The antiretroviral factor A3G does more than mutate HIV, report Casartelli and colleagues. It hastens the deployment of cytotoxic T cells.
A3G (short for APOBEC3G) is a restriction enzyme that inhibits HIV replication by introducing mutations into the viral genome. The team found that this editing strengthens the HIV-specific cytotoxic T lymphocyte (CTL) response. When HIV-infected cells expressed A3G, truncated viral peptides were loaded onto MHC class I machinery and were efficiently presented to HIV-specific CD8+ T cells. Wild-type HIV strains elicited a weaker response than strains missing their A3G-degrading weapon, the protein Vif. Although interferons in the innate arm of the immune system set off A3G, the authors show that the protein's enzymatic activity is critical for optimizing adaptive immunity.

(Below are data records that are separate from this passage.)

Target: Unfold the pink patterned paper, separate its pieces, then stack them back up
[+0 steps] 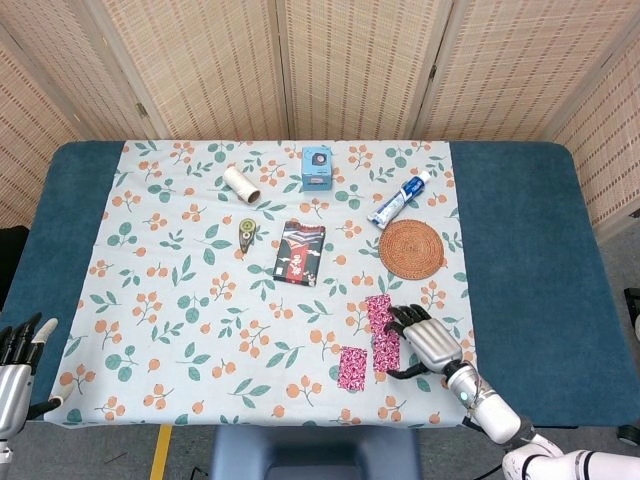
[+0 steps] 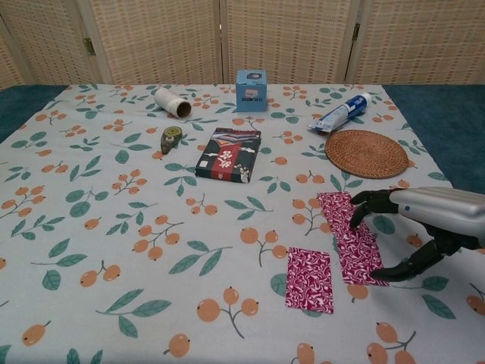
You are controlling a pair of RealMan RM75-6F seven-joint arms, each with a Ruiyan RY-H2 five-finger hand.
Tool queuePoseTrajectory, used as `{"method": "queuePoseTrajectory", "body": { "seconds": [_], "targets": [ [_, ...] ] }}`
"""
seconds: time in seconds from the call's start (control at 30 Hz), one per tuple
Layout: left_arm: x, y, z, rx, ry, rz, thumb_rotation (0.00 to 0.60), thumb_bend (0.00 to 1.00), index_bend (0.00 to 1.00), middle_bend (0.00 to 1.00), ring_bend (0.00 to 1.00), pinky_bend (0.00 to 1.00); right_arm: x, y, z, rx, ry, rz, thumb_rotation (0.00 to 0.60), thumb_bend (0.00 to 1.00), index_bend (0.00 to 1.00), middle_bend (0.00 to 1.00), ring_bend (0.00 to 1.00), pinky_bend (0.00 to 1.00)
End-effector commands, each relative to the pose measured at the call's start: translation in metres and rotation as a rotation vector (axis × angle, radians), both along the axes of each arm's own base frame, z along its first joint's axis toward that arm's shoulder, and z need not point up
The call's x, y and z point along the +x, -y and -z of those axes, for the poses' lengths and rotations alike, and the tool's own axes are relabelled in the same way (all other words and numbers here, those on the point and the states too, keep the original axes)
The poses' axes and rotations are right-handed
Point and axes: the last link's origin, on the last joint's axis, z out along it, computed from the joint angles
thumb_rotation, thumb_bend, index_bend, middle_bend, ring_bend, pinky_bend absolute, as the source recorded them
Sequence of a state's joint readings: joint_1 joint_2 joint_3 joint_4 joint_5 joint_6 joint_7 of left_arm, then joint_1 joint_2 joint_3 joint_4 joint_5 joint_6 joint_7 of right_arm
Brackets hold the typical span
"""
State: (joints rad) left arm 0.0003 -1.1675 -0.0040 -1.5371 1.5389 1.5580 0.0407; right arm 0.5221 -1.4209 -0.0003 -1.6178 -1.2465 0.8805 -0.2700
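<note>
The table (image 1: 520,240), blue-topped, is covered by a pale cloth printed with leaves and orange berries (image 2: 114,227). Near its front edge, right of centre, two pieces of pink patterned paper are laid apart: a longer strip (image 2: 350,236) and, just beside it toward the left, a shorter rectangle (image 2: 309,278).

A risk is judged here: thin paper lying flat on cloth may be dragged or creased instead of lifted, and the cloth itself could be bunched if fingers press too hard.

The right hand (image 2: 413,227) is held at the longer strip's right edge, fingers spread and curled downward, thumb low near the strip's near corner; nothing is gripped, and whether the fingertips touch the paper cannot be told. The left hand (image 1: 18,360) is seen at the table's front left corner, fingers apart, empty.
</note>
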Motion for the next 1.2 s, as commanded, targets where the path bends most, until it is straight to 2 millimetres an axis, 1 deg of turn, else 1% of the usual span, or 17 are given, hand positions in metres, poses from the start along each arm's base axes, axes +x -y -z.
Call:
{"method": "queuePoseTrajectory", "body": {
  "seconds": [0.03,0.47,0.73,1.0,1.2],
  "targets": [
    [0.000,0.000,0.000,0.000,0.001,0.001,0.600,0.23,0.12,0.03,0.09,0.00,0.000,-0.001,0.001,0.006,-0.003,-0.002,0.342,0.23,0.22,0.08,0.00,0.00],
    [0.000,0.000,0.000,0.001,0.001,0.001,0.600,0.23,0.12,0.03,0.09,0.00,0.002,-0.011,0.001,0.028,-0.004,-0.023,0.342,0.22,0.24,0.08,0.00,0.00],
    [0.000,0.000,0.000,0.000,0.001,0.001,0.600,0.23,0.12,0.03,0.09,0.00,0.003,-0.014,-0.009,-0.014,0.016,-0.032,0.341,0.22,0.24,0.08,0.00,0.00],
    [0.001,-0.001,0.000,-0.002,0.000,0.007,0.600,0.23,0.12,0.03,0.09,0.00,0.003,-0.017,-0.020,-0.051,0.016,-0.057,0.361,0.23,0.24,0.08,0.00,0.00],
    [0.003,-0.002,0.001,-0.005,-0.001,0.008,0.600,0.23,0.12,0.03,0.09,0.00,0.004,-0.023,-0.021,-0.047,0.012,-0.077,0.372,0.23,0.24,0.08,0.00,0.00]
  ]
}}
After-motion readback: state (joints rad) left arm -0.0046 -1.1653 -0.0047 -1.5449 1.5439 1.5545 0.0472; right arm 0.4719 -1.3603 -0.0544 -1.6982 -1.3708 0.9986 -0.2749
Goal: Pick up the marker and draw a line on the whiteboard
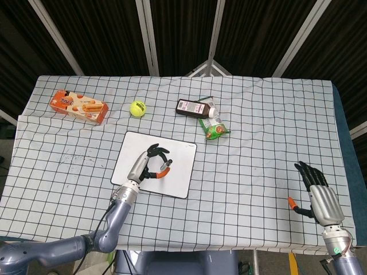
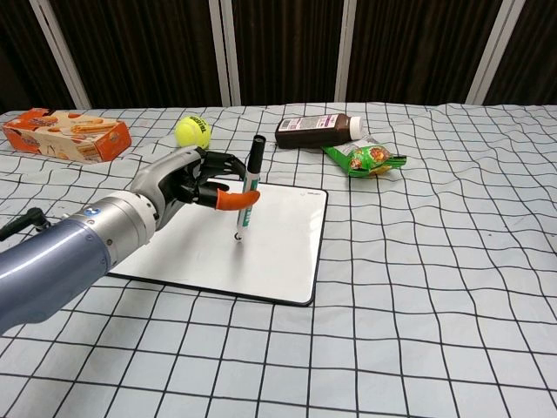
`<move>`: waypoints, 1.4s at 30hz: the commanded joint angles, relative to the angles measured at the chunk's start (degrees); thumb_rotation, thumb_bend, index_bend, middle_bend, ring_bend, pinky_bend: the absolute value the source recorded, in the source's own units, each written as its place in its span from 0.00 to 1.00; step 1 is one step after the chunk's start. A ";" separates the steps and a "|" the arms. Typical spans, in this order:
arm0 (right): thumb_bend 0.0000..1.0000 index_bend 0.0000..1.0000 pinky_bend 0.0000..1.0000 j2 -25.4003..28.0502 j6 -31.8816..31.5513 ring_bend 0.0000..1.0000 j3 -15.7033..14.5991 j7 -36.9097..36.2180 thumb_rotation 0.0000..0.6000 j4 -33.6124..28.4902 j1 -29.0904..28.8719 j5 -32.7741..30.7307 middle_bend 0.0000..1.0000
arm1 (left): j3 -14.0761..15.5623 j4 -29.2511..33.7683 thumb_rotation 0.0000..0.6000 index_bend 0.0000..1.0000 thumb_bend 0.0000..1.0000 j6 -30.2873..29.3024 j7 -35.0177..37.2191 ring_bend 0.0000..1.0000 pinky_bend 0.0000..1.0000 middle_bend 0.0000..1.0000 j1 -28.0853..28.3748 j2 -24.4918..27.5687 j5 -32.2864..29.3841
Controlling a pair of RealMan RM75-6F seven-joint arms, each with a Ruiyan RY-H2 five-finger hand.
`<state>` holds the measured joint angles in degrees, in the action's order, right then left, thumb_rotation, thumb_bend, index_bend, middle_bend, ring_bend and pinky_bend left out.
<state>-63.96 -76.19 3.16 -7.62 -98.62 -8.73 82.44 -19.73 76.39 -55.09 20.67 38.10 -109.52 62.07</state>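
My left hand (image 2: 187, 181) (image 1: 150, 164) hovers over the whiteboard (image 2: 278, 248) (image 1: 179, 172) and pinches the marker (image 2: 248, 187) between an orange-tipped thumb and the fingers. The marker stands nearly upright, black cap up, its tip touching the board near the middle. No drawn line is visible on the white surface. My right hand (image 1: 319, 193) is at the table's near right edge in the head view, fingers spread, holding nothing.
Behind the board lie a tennis ball (image 2: 192, 131), a brown bottle (image 2: 315, 131) on its side and a green snack packet (image 2: 365, 158). An orange cracker box (image 2: 65, 134) sits at the far left. The checkered cloth (image 2: 435, 261) covers the table.
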 commanded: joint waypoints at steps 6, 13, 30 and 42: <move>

To explain why imperfect viral peptides enhanced cytotoxic T cell activity, the authors invoked the controversial DRiP (defective ribosomal products) hypothesis, which predicts that most antigenic peptides originate from truncated proteins that degrade rapidly and enter into the MHC class I antigen–processing pathway. In fact, HIV made to artificially express severed Gag proteins, like those altered by A3G, enhanced CD8+ T cell activation.
The control A3G has over HIV may help account for why the disease does not affect people equally. It's possible that elite controllers—HIV-infected individuals who successfully suppress the virus—may have an A3G polymorphism to thank. However, the correlation between their polymorphisms and their CTL response has yet to be investigated.